FOLHA DE SP - 31/07/11
Foi em 1955 que ganhei de Simeão Leal, diretor do Serviço de Documentação do Ministério da Educação e Cultura, um exemplar do livro "Tudo sobre a Crase". Tomei o ônibus que me levaria à revista Manchete, então na rua Frei Caneca, comecei a ler o livro e, antes de descer, já havia sacado um aforismo: "A crase não foi feita para humilhar ninguém".
Era de fato uma brincadeira com a preocupação dos gramáticos com o uso da crase. Esse primeiro aforismo desencadeou uma série de outros, que publiquei, meses depois, no suplemento literário do Diário de Notícias.
Essa mania de inventar aforismos me veio dos surrealistas, que faziam uso deles com humor e irreverência. Ainda outro dia citei aqui um deles, de autoria de Paul Éluard: "Bate em tua mãe enquanto ela é jovem". E este: "Parents! Raccontez vos rêves à vos enfants!" (Pais! Contem seus sonhos aos seus filhos!").
Naquela tarde, como quase não tinha nada a fazer na Redação da revista, aproveitei para bolar outros aforismos: "Maria, mãe do Divino Cordeiro, craseava mal. E o Divino Cordeiro mesmo não era o que se pode considerar um bamba da crase!".
Escrevia e ria. Borjalo interrompeu a charge que desenhava para vir saber o que me fazia rir tanto. Mostrei-lhe os aforismos e ele, rindo também, chamou o Otto Lara Resende, o diretor da revista. Este, brincalhão como era, pegou o papel de minha mão e leu alto. "Ouve aí, Armando!". Armando Nogueira, redator e repórter de fino humor, logo se juntou ao grupo. Foi uma farra.
Isso só me animou a prosseguir. Depois que o ambiente se acalmou e cada um foi cuidar de seus afazeres, continuei me divertindo: "Quem tem frase de vidro não joga crase na frase do vizinho". E este: "Frase torcida, crase escondida". Mas eis que chegou um texto para copidescar e deixei de lado os aforismos.
Voltei a eles naquela mesma noite, no quarto onde morava, em Copacabana. É que, àquela altura, ganhando melhor, mudara-me da pensão de dona Hortência, no Catete, onde dividia um quarto com Oliveira Bastos e Carlinhos Oliveira.
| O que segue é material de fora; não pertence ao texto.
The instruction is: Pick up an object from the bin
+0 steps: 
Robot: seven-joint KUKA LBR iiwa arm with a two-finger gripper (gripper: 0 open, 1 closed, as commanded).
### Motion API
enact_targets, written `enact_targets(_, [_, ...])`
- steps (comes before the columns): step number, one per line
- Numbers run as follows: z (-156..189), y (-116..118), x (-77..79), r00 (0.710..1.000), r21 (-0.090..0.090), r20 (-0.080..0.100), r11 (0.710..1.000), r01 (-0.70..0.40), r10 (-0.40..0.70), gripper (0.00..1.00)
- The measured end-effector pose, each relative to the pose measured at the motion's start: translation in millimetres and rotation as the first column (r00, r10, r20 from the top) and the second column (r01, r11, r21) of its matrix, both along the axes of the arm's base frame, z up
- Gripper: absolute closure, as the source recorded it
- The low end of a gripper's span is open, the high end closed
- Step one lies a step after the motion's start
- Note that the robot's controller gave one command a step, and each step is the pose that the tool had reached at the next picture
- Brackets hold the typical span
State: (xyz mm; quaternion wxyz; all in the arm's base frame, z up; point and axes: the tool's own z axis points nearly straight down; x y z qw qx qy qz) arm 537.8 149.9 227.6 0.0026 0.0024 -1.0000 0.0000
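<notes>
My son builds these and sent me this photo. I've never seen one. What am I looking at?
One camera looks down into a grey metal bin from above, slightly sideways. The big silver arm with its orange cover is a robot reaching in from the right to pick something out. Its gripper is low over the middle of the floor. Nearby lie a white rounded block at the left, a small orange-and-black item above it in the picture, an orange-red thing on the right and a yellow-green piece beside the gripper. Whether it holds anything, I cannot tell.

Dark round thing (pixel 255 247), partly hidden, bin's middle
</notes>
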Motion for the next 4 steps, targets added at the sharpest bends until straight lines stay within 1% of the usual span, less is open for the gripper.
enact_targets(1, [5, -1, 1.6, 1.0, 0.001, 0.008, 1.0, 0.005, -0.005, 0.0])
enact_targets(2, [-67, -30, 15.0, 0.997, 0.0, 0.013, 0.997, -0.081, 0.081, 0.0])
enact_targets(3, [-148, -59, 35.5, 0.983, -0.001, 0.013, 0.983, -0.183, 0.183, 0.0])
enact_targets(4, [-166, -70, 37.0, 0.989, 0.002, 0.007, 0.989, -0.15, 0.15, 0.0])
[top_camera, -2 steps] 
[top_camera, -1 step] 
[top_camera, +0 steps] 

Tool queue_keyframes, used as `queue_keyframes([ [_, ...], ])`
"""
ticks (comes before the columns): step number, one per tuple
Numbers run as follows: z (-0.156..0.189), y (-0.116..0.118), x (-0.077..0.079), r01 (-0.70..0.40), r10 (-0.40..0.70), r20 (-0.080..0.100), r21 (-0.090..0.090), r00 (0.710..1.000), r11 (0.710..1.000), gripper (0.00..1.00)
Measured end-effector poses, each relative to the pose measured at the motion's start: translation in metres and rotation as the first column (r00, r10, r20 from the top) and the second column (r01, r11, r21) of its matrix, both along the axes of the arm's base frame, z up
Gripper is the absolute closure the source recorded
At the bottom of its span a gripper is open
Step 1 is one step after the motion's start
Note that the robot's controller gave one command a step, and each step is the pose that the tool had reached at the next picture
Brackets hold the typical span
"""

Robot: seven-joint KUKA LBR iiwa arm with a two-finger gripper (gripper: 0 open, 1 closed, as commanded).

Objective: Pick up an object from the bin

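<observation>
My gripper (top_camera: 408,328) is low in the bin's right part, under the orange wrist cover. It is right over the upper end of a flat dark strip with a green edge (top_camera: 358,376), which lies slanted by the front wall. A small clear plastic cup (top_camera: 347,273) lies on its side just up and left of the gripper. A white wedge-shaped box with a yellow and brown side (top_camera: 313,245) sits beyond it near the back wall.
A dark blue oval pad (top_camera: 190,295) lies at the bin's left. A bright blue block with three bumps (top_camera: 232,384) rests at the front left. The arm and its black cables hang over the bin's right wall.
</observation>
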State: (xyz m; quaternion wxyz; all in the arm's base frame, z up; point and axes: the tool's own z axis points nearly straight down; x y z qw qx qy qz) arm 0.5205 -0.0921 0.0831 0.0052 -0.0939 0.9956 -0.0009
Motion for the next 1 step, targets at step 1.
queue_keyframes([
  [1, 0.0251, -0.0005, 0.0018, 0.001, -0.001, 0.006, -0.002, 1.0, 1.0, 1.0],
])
Sozinho, agora, no sossego daquele aposento silencioso, retomei minha tarefa divertida: "Antes um abscesso no dente que uma crase na consciência". E logo: "Uns craseiam, outros ganham fama". Escrevi mais alguns nos dias que se seguiram até que a fonte secou.
Publiquei-os com uma introdução engraçada, que infelizmente se perdeu. A verdade é que, já na semana seguinte à publicação, os estudantes universitários de Curitiba, que estavam em greve, puseram uma faixa no refeitório com o meu aforismo: "A crase não foi feita para humilhar ninguém". Mas, numa entrevista a um jornal do Recife, um crítico literário o atribuiu a Paulo Mendes Campos. Não gostei mas não dei muita importância, pois, no final das contas - disse a mim mesmo -, o que importa são meus poemas, que até agora ninguém atribuiu a outro poeta.
A vida seguiu até que alguém, escrevendo sobre erros gramaticais, citou o aforismo como sendo de Otto Lara. Comecei a ficar grilado mas me tranquilizei, lembrando que o Otto deve ter me citado e o cara não guardou meu nome. Mas não demorou muito e a autoria do mesmo aforismo foi atribuída a Machado de Assis e em seguida a Rubem Braga.
Este, porém, já a par da confusão que se armara, decidiu esclarecer as coisas: publicou uma crônica afirmando que o verdadeiro autor do aforismo, agora tão citado, era o poeta Ferreira Gullar. Fiquei felicíssimo, telefonei a ele, agradecendo.
Anos depois, veio o golpe militar e a ditadura. As circunstâncias me levaram à clandestinidade e foi no buraco onde me escondera que abri a revista Veja daquela semana e me deparei com um anúncio de página inteira: "A crase não foi feita para humilhar ninguém. Computadores IBM". Era demais. Senti-me mais que nunca explorado pelo imperialismo americano.
Nos últimos anos, talvez porque esqueceram a frase, os equívocos cessaram. Já estava tranquilo, certo de que finalmente me tornara autor do aforismo, quando, faz uns três domingos, surge um artigo em O Globo afirmando que "Carlos Drummond escreveu: ´A crase não foi feita para humilhar ninguém´". Minha esperança é que, no futuro, alguém mal informado atribua a mim, ainda que por equívoco, a autoria do aforismo que é meu.